Yesterday, Prime Minister David Cameron announced Britain’s biggest defense cuts since World War II. The cuts affect the British military across the board.


The Army will shed 7,000 troops; the Royal Navy and Royal Air Force will each lose 5,000 personnel; the total workforce in the Ministry of Defence, including civilians, will contract by 42,000. The Navy’s destroyer fleet will shrink from 23 to 19. Two aircraft carriers — already under construction — will be completed, but one of the two will be either mothballed or sold within a few years. Whether the one remaining flattop in the British fleet will actually deploy with an operational fixed-wing aircraft is an open question. They’ve decided to jettison their Harriers; a technological marvel when it was first introduced, it has a limited range and a poor safety record. In its place, the Brits still intend to purchase Joint Strike Fighters, but not the short take-off and vertical landing (STOVL) version.


And right on cue, Max Boot argues in today’s Wall Street Journal, following the Heritage Foundation’s James Carafano’s example, that fiscal conservatives should not use these cuts as an example of how to reign in deficits. According to Boot and Carafano, military spending is off-limits.
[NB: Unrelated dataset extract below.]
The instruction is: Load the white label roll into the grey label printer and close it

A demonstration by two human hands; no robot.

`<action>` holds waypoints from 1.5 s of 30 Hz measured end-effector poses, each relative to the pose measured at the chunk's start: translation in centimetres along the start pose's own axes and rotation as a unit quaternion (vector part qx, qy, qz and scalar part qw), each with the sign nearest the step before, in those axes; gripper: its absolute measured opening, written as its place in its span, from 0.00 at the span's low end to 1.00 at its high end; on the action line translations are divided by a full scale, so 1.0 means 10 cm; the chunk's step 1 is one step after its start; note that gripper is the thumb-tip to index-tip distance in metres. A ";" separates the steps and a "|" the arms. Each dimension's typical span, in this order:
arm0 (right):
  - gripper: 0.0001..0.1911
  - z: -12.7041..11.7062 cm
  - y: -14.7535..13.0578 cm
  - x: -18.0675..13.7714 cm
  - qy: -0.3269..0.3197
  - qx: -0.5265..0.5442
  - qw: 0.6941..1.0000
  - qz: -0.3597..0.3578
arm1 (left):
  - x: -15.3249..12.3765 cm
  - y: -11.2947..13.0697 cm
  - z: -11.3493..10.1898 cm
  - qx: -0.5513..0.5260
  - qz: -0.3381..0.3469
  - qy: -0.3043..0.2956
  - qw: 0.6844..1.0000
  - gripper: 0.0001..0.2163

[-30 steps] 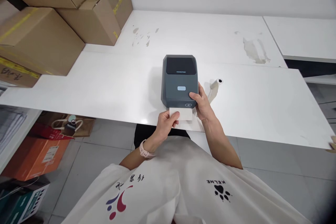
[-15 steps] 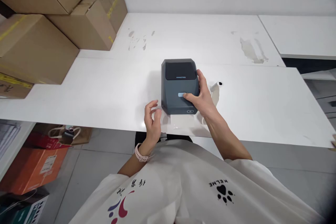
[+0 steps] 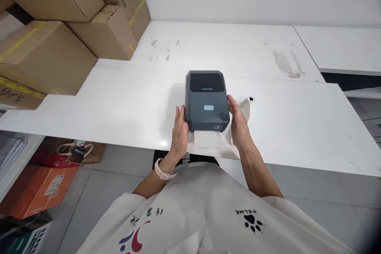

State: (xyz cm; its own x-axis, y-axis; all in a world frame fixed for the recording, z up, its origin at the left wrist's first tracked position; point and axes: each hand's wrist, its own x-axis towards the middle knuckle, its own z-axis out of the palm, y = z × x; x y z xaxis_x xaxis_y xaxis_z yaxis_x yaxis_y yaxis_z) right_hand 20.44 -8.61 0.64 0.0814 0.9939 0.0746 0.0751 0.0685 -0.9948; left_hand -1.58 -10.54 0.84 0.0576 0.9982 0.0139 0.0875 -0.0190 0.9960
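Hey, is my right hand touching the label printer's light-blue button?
Apart. The head view shows dark casing between your right hand, beside the label printer, and the light-blue button.

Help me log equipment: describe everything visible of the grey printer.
The printer is a boxy, dark blue-grey, plastic-looking unit with bevelled edges, a black panel at the far end and a pale button on top. It sits upright on the white table, paper extending from its near edge. The left hand and right hand seemingly touch its sides.
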 end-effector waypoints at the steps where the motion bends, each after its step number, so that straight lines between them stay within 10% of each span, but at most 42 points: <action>1: 0.39 -0.01 -0.04 0.03 -0.008 0.000 1.000 -0.009 | 0.04 0.04 -0.01 0.002 0.020 0.003 1.000 0.32; 7: 0.49 -0.01 -0.58 0.54 0.006 -0.114 0.986 -0.124 | 0.65 0.34 -0.11 0.042 0.132 0.033 0.990 0.27; 18: 0.55 0.03 -0.96 2.21 0.013 -0.192 0.967 -0.169 | 1.11 0.16 -0.15 0.247 -0.043 -0.009 0.968 0.31; 22: 0.51 0.11 -1.11 2.05 0.056 -0.198 0.960 -0.188 | 1.12 0.27 -0.12 0.276 -0.064 -0.015 0.959 0.30; 26: 0.36 0.16 -1.24 1.50 0.146 -0.270 0.888 -0.342 | 1.16 0.29 -0.11 0.289 -0.068 -0.018 0.955 0.30; 30: 0.22 0.22 -1.06 1.28 -0.130 -0.371 0.885 -0.250 | 1.17 0.28 -0.09 0.313 -0.060 -0.009 0.948 0.28; 37: 0.46 0.48 -0.61 1.60 -0.358 -0.588 0.723 -0.064 | 1.20 0.33 -0.07 0.383 -0.061 -0.020 0.921 0.28; 45: 0.48 -0.20 -1.01 1.55 -0.356 -0.279 0.883 -0.127 | 1.19 0.26 -0.10 0.340 -0.056 -0.019 0.939 0.29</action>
State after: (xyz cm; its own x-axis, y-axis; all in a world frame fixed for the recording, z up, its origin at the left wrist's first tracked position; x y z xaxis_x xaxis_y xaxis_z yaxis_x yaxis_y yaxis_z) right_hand 22.94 5.91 11.96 -0.6383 0.7692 0.0313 0.4948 0.4411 -0.7487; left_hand -1.67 1.38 3.70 0.0451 0.9935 -0.1046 0.7084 0.0420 0.7046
Period.


But as I note at The Skeptics, most Americans do not buy into this argument:

In Boot’s telling, Cameron’s decision inevitably places a heavier burden on the shoulders of American taxpayers and American troops.


But why should Americans perform a function for other governments that they are obligated by tradition, law and reason to perform for themselves? Defense is, as Boot notes, “one of the core responsibilities of government.” I would go one better: defense is one of the only legitimate responsibilities for government. So why does Max Boot think that Americans should simply resign themselves to take on this burden, doing for others what they should do for themselves?


I suspect that he fears that most Americans are not comfortable with the role that he and his neoconservative allies have preached for nearly two decades, hence his preemptive shot across the bow of the incoming congressional class that will have been elected on a platform of reducing the burden of government. True, the public is easily swayed, and not inclined to vote on foreign policy matters, in general, but as I noted here on Monday, it seems unlikely that the same Tea Partiers who want the U.S. government to do less in the United States are anxious to do more everywhere else. And, indeed, such sentiments are not confined to conservatives and constitutionalists who are keenly aware of government’s inherent limitations. Recent surveys by the Chicago Council of on Global Affairs (.pdf) and the Pew Research Center (here) definitively demonstrate that the public writ large is anxious to shed the role of global policeman.